Despite all the positive press that China’s “Economic Rising” has garnered lately, investing in China has been a slog since August of last year. As one can see from the chart of the Shanghai composite below, China’s equity markets have been pretty sloppy since last August. China shares are not particularly cheap with most consensus forecasts suggesting P/E’s in the mid 20’s for a slice of the action.

From the System’s point of view, the high volatility and lack of upward direction has relegated China assets to the bottom half of the rankings for all the portfolios that include China for several months. However, after losing 13 plus percent in a month, China this week has tipped into the Short column in our Asian Index Long Short portfolio.

Shanghai Composite

Source: Bloomberg

Why is this happening when the press reports are in near universal awe of China’s ability to navigate through the Global Financial Crisis? China, after all was swift to turn on the liquidity pumps at the banks to inflate a property bubble of impressive proportions. Despite the continued weakness in China’s primary export markets of the US and Europe, companies were eventually compelled to restock shelves in the past few quarters leading to a nice snapback in export orders.

But the markets are forward looking and if one scratches beneath the veneer of good news, there are problems a plenty. The largest problems are tied to inflationary pressures (primarily from an overheated property market) and the sustainability of economic recovery in China’s two biggest export markets (the US and Europe). But the latest drop appears to be anticipating something more specific.
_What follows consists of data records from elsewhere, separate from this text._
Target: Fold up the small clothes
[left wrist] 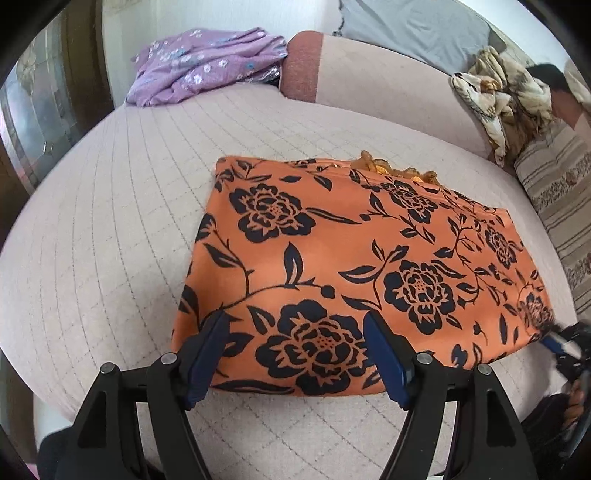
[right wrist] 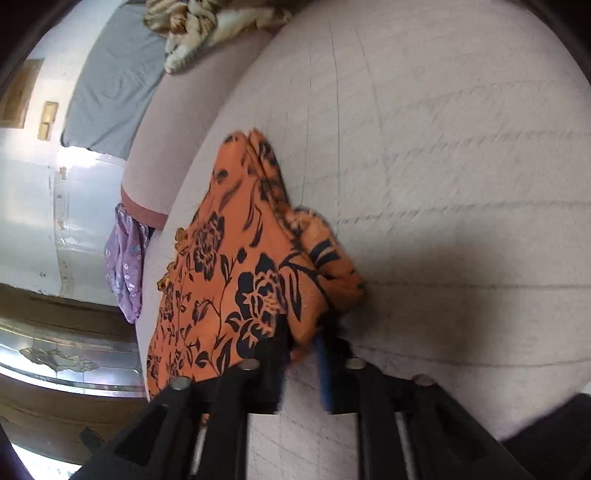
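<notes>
An orange garment with black flowers (left wrist: 351, 258) lies folded flat on the pale quilted bed cover (left wrist: 110, 221). My left gripper (left wrist: 295, 321) hovers over its near edge, jaws wide open, empty. My right gripper (right wrist: 303, 332) is at the garment's right corner (right wrist: 325, 266), fingers close together with the bunched orange cloth lifted between them; the view is blurred. That gripper also shows in the left wrist view (left wrist: 565, 339) at the cloth's right corner.
A purple floral garment (left wrist: 207, 62) lies at the far left of the bed. A brown-and-cream blanket (left wrist: 506, 96) and a striped cushion (left wrist: 561, 206) sit at the right. A grey sheet (left wrist: 413, 26) is behind. A dark wooden cabinet (right wrist: 55, 350) stands beside the bed.
</notes>
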Demonstrator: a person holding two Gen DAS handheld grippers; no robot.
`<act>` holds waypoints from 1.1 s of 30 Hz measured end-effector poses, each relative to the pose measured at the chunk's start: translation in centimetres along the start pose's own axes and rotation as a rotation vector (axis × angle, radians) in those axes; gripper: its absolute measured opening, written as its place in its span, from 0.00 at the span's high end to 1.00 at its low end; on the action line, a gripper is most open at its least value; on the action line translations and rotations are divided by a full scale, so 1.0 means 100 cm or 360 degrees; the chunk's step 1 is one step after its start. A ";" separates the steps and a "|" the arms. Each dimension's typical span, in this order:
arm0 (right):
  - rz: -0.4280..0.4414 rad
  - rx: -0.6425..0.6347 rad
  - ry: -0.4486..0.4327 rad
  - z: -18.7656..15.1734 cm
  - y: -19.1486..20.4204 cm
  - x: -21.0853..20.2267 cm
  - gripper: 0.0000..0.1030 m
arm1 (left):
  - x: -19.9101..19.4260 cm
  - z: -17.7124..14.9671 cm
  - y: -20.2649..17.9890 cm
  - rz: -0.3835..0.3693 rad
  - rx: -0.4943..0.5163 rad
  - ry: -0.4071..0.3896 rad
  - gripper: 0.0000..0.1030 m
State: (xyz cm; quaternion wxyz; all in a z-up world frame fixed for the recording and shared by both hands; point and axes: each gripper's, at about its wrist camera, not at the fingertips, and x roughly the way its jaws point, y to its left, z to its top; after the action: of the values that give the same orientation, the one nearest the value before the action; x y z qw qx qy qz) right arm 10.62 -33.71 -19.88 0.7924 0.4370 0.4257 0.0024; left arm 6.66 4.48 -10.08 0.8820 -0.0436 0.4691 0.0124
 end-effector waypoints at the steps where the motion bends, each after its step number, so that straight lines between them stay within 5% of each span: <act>1: -0.0009 -0.0032 -0.0029 0.001 0.001 -0.008 0.28 | 0.002 0.000 0.000 0.0007 0.0004 0.0002 0.27; 7: 0.0070 -0.0155 -0.0241 0.034 0.012 -0.058 0.22 | 0.023 0.002 -0.005 0.0018 -0.0025 0.0062 0.27; 12: 0.0155 -0.0401 -0.0052 0.091 0.050 -0.013 0.22 | 0.032 0.004 -0.019 0.0042 0.0044 0.0062 0.27; 17: 0.0030 -0.0560 0.0152 0.126 0.081 0.065 0.28 | 0.041 0.007 -0.022 0.0066 0.0079 0.0083 0.27; 18: -0.0020 -0.0547 0.0199 0.135 0.082 0.085 0.30 | 0.042 0.007 -0.021 0.0065 0.0080 0.0083 0.27; 20: -0.0017 -0.0540 0.0239 0.141 0.082 0.104 0.60 | 0.043 0.008 -0.021 0.0065 0.0099 0.0075 0.27; 21: -0.0013 -0.0571 0.0275 0.142 0.088 0.111 0.85 | 0.043 0.008 -0.021 0.0066 0.0108 0.0070 0.27; 26: -0.0183 -0.0750 0.0158 0.138 0.100 0.114 0.87 | 0.037 0.015 -0.022 0.0049 0.0095 0.0005 0.27; 33: -0.0196 -0.0562 0.0082 0.146 0.075 0.109 0.84 | 0.048 0.010 -0.028 0.0060 0.0164 0.0031 0.24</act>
State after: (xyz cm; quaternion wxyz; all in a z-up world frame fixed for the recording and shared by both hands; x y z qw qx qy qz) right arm 30.26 -35.10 -18.29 0.8442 0.2641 0.4648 0.0399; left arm 10.39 1.71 -13.33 0.8780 0.0105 0.4785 0.0043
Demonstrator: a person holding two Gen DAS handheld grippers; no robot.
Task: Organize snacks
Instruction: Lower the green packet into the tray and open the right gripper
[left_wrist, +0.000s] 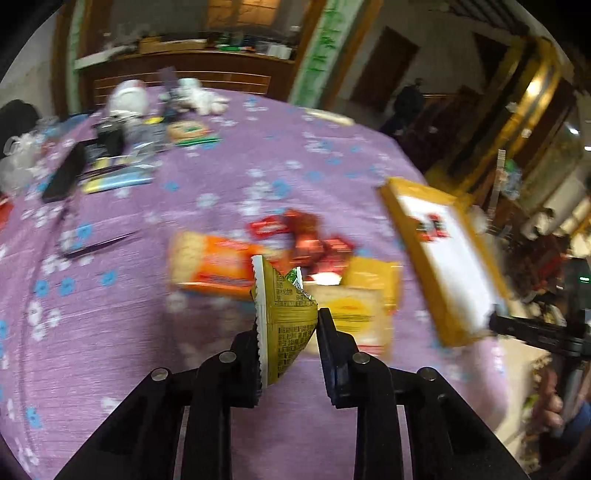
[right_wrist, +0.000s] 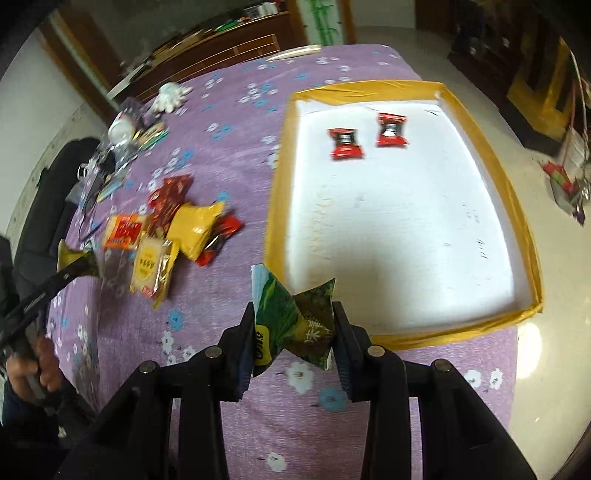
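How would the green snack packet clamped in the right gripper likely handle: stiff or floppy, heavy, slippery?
The green snack packet is pinched at its waist by the right gripper, its ends flaring, so it probably crumples easily. It sits up without sagging, so it seems light. Its glossy film may slip if the grip loosens.

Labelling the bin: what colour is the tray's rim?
Golden yellow around a white floor, clearest in the right wrist view.

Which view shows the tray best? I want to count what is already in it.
The right wrist view: the whole yellow-rimmed tray is seen from above, with two red packets inside. The left wrist view shows it blurred and foreshortened, its contents unclear.
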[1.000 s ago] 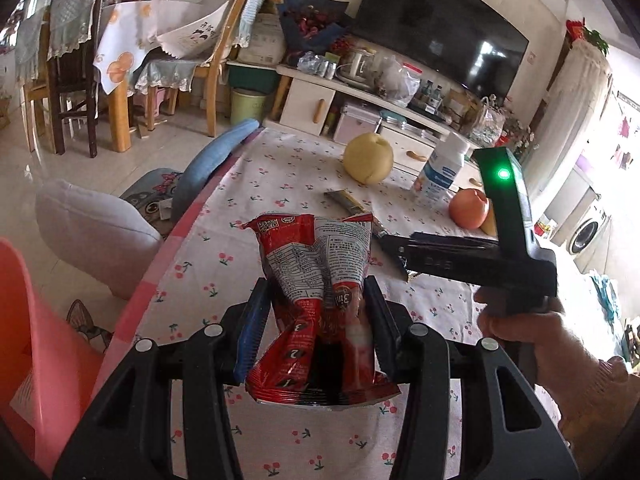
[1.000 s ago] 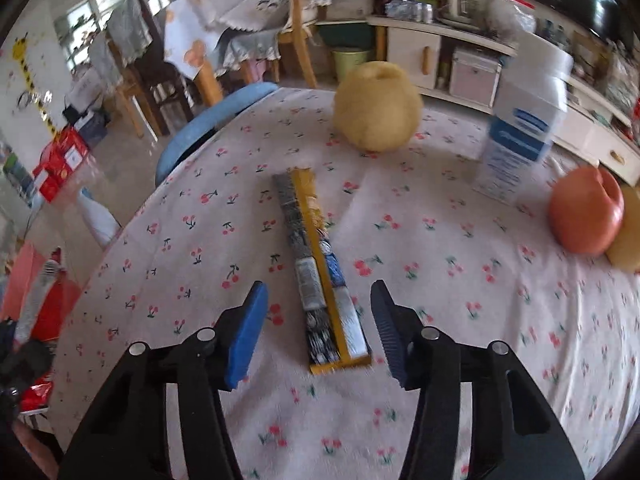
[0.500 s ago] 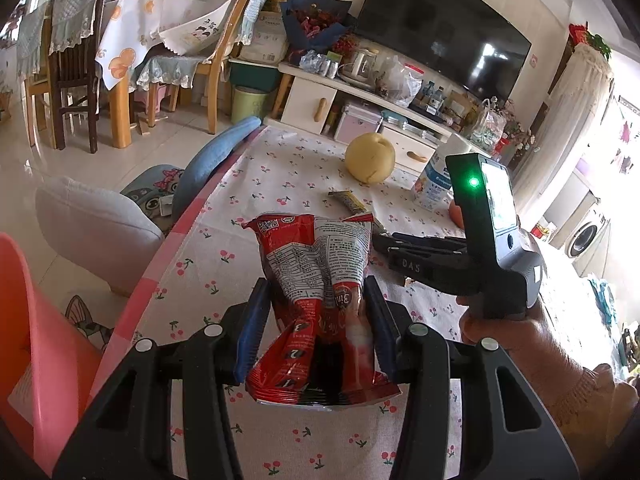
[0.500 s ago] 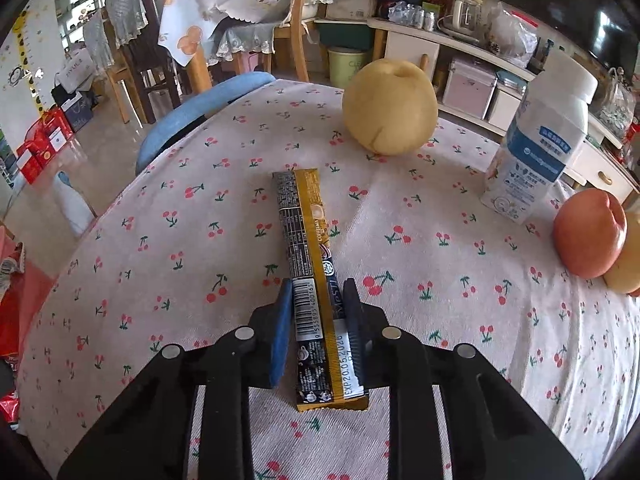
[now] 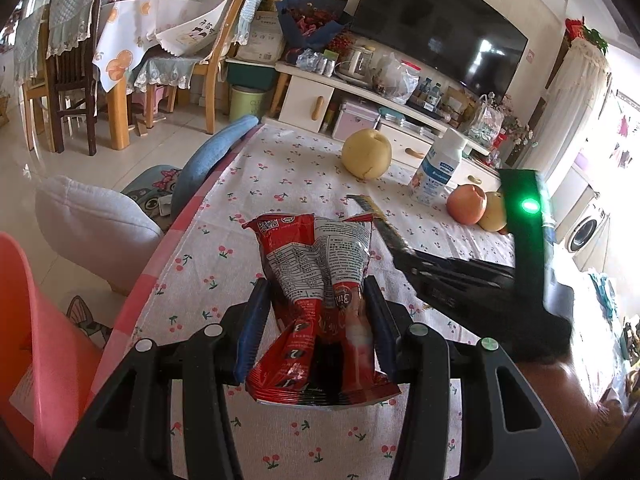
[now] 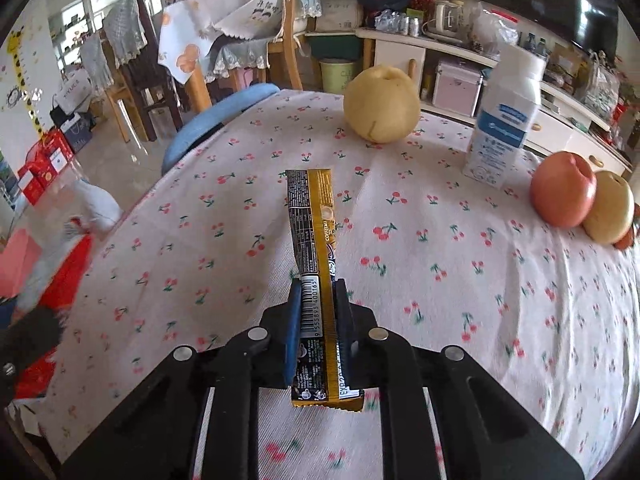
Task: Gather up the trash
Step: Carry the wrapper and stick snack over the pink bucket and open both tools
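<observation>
In the left wrist view, a crumpled red snack bag is seen clamped between the pads of the left gripper, in the lower middle of the frame, held above the cherry-print tablecloth. In the right wrist view, a long gold and black wrapper is pinched at its near end by the right gripper, whose jaws are drawn together on it with the pads pressing both edges; the strip runs up the middle of the frame, and whether its far end is clear of the cloth cannot be told. The same gripper, carried by a hand, is seen at the right of the left wrist view with a green light showing.

Two pieces of trash are thus judged to be picked up, one in each tool, while neither has been dropped anywhere yet. A pink plastic container is visible at the lower left edge of the left wrist view, off the table; it may be the bin, though this cannot be confirmed. What remains on the table in view is not trash by appearance: a yellow pear, a white bottle, a red apple and a second yellow fruit touching it at the right. Carrying both wrappers to a bin and letting go is judged to be the part left.
</observation>
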Demonstrator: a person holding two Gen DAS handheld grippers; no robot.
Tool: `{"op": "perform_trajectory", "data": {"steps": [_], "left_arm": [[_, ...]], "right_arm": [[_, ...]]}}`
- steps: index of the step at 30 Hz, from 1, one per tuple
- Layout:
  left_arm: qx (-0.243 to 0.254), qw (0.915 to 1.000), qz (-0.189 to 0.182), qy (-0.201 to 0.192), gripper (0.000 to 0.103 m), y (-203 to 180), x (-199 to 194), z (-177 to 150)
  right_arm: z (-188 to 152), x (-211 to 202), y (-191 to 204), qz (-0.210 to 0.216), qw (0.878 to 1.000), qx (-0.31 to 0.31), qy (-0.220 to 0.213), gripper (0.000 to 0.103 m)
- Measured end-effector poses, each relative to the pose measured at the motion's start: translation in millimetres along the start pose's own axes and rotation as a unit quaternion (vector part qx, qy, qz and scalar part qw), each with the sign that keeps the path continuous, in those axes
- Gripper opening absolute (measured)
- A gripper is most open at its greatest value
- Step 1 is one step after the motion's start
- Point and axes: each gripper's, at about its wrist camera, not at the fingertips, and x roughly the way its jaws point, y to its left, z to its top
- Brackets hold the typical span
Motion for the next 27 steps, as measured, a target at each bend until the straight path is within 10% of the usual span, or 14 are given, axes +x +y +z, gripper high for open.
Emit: {"op": "perform_trajectory", "data": {"steps": [27], "left_arm": [[0.016, 0.9987, 0.033, -0.035, 0.049, 9.9, -37.5, -4.9]], "right_arm": [[-50.6, -114.4, 41.1, 0.034, 0.998, 0.036, -0.031, 0.017]]}}
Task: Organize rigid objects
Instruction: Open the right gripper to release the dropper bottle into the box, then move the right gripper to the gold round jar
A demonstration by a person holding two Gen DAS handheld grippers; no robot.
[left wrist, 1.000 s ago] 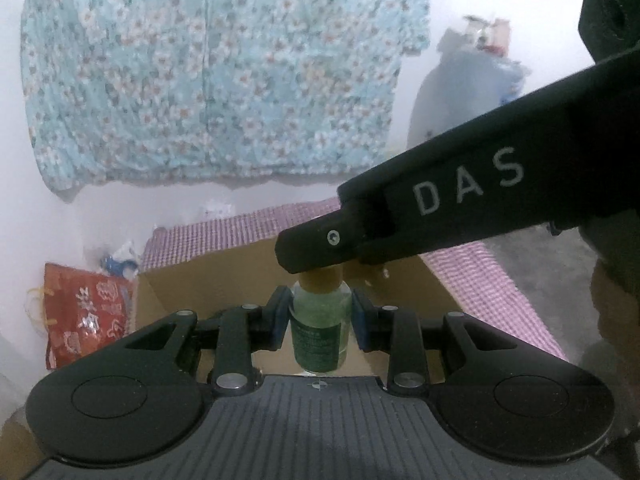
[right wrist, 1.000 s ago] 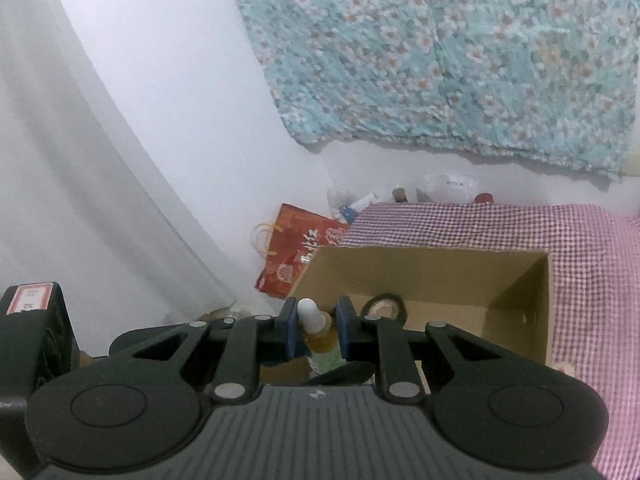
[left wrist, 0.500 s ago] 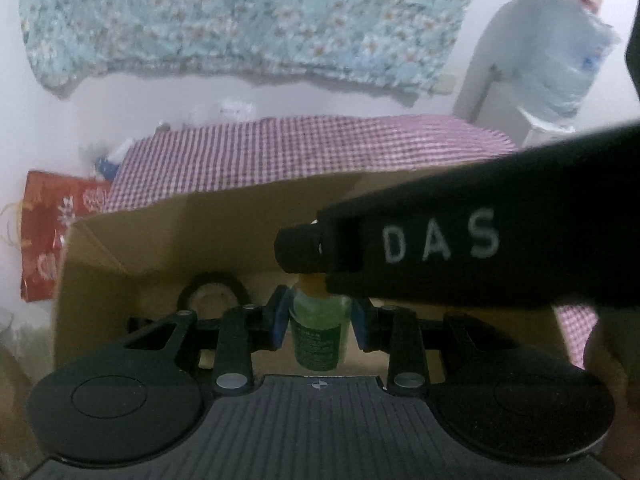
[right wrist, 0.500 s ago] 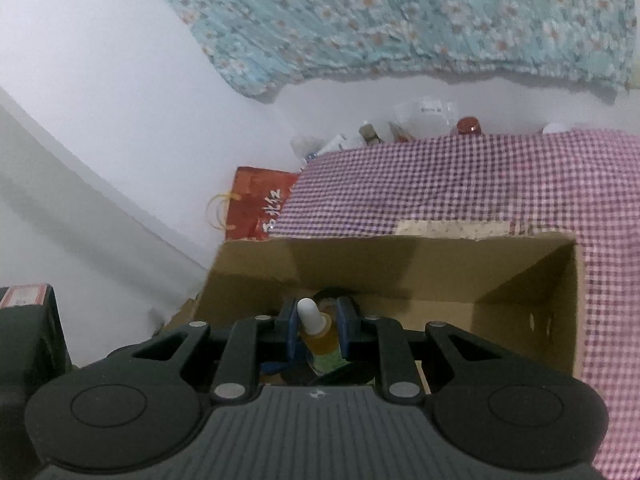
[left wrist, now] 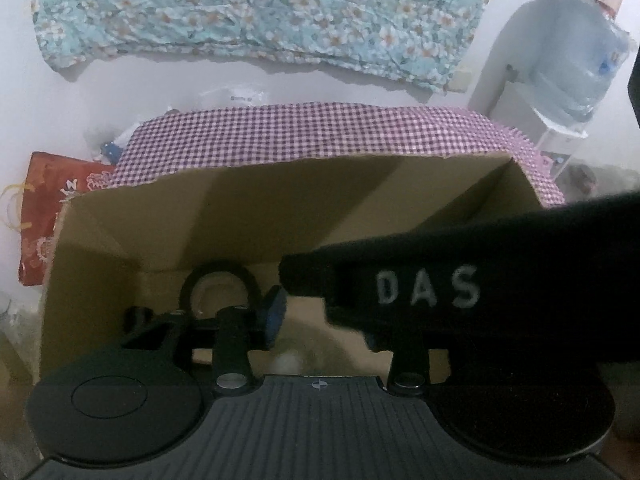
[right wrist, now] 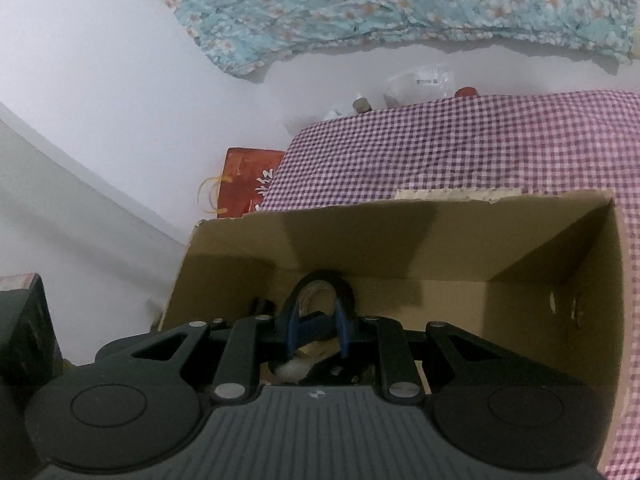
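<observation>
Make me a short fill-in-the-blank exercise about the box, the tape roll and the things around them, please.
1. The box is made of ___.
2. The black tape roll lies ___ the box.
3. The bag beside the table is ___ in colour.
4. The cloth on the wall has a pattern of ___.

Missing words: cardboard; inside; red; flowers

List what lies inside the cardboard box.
A black tape roll stands by the cardboard box's far wall, a small dark object beside it. The right gripper covers the near floor; a blurred white thing there cannot be identified.
</observation>
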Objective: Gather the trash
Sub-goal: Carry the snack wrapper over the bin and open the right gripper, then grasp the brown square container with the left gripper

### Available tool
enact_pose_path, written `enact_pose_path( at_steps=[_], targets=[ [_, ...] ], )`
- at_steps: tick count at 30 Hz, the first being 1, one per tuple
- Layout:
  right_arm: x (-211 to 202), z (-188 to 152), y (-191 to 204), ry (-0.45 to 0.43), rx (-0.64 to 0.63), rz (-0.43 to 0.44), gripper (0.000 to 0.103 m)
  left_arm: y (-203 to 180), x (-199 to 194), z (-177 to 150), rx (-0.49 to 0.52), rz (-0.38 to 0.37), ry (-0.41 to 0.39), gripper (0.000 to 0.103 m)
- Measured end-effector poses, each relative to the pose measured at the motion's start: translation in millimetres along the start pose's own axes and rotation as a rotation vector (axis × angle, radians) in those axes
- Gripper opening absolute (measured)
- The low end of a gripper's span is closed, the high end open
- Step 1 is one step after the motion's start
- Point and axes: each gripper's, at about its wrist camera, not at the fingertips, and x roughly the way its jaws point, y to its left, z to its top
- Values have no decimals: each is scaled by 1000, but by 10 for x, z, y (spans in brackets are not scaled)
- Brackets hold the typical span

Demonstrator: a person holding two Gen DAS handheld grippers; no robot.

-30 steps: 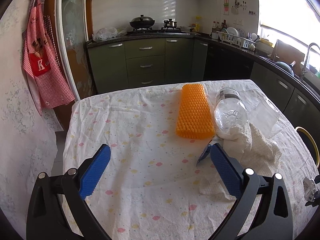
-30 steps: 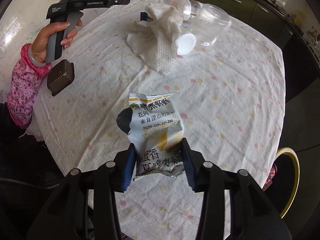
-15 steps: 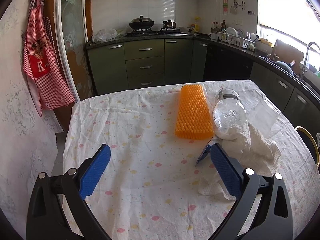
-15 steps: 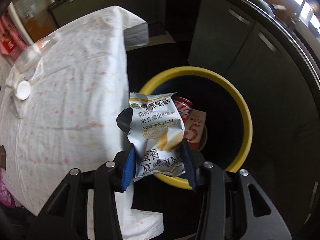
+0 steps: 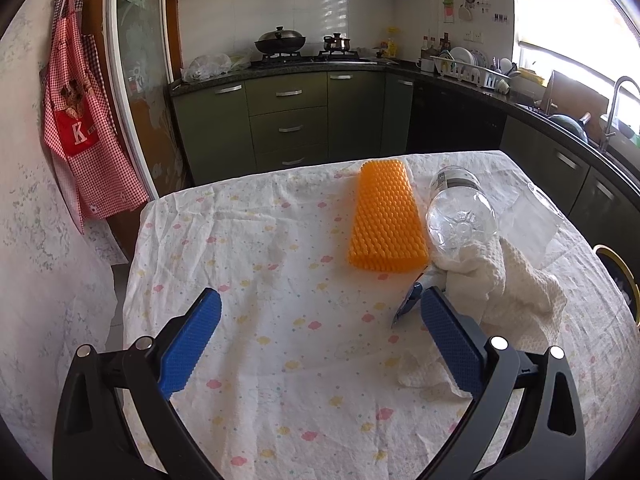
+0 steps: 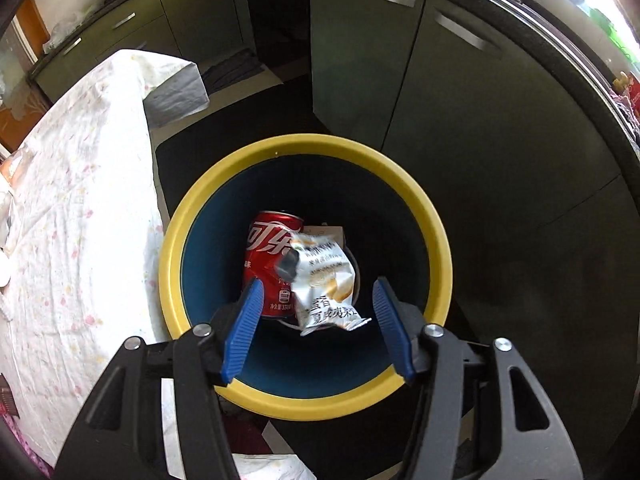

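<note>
In the right wrist view my right gripper is open above a yellow-rimmed blue trash bin. A white snack wrapper is free of the jaws, inside the bin's opening beside a red cola can. In the left wrist view my left gripper is open and empty above the table. An empty clear plastic bottle lies on its side ahead to the right, touching a white knitted cloth. A small blue wrapper pokes out from under the cloth.
An orange bumpy block lies on the floral tablecloth left of the bottle. A clear plastic cup lies at the table's right side. The bin's rim shows beyond the right table edge. Dark green cabinets stand behind the bin.
My right gripper carried the snack wrapper from the table to over the bin, then opened; the wrapper has dropped out of the jaws into the bin. The left gripper has stayed still.
</note>
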Motion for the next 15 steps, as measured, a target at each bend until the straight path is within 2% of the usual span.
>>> enact_pose_path(
  at_steps=[9,15],
  targets=[
    [-371,-454,371,-78,-73,74,56,-30,16,-8,9,-2,8,98],
    [-366,-661,635,-79,-115,103,58,-54,8,-9,13,-17,12,98]
  ],
)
China’s banks have all been ordered to raise more capital (slowing down loan growth is not really an option) and China’s Agricultural Bank is slated to become the largest IPO ever at US$20-30bn. The initial idea is a dual listing in Hong Kong and Shanghai in July but over the past few sessions, there has been enough talk about Plan “B”s to suggest a bit of indigestion ahead. A shaky launch could be the catalyst to send China shares into a swoon (with impact on the Hong Kong market in general).

So what is the bet?

Defining what you are trading on is very important because there can be several outcomes. If you are unclear about the original conditions, it is unlikely that you will be able to react properly to the outcomes. The bet is that China’s regulatory officials feel comfortable pushing ahead with the Agricultural Bank IPO and other fund raising activities at a time when international appetite for risk is waning. That doesn’t mean the IPO has to fail miserably or even get launched at all. It means that the presence of the deal (the overhang) will cause indigestion in the market and cause prices to fall. Why are the Chinese authorities feeling confident? For one thing, property prices are rising in double digits in almost all the cities. For another, China’s leaders are busy trying to batten down talk of the “Beijing Consensus” or “China Model” as they swan around the world with a bit of a G2 swagger. In short, the bet is about a bit of hubris in the market which will be corrected in the time honored fashion of falling prices.

How to play this opportunity?

For the average investor, it is quite difficult to short the market. Products do exist. Proshares offers YXI and FXP, the inverse and double inverse of the FTSE Xinhua 25 index, FXI. However, one should read the well written and un-camouflaged health warning on the Proshares site carefully. Because the inverse ETFs are designed to track one day movements in the underlying index, a volatile market like China can lead to large tracking errors between the ETF and the target index over relatively short stretches of time. Some investors will choose to short FXI in a margin account to try to obtain a better tracking over periods of one month or so.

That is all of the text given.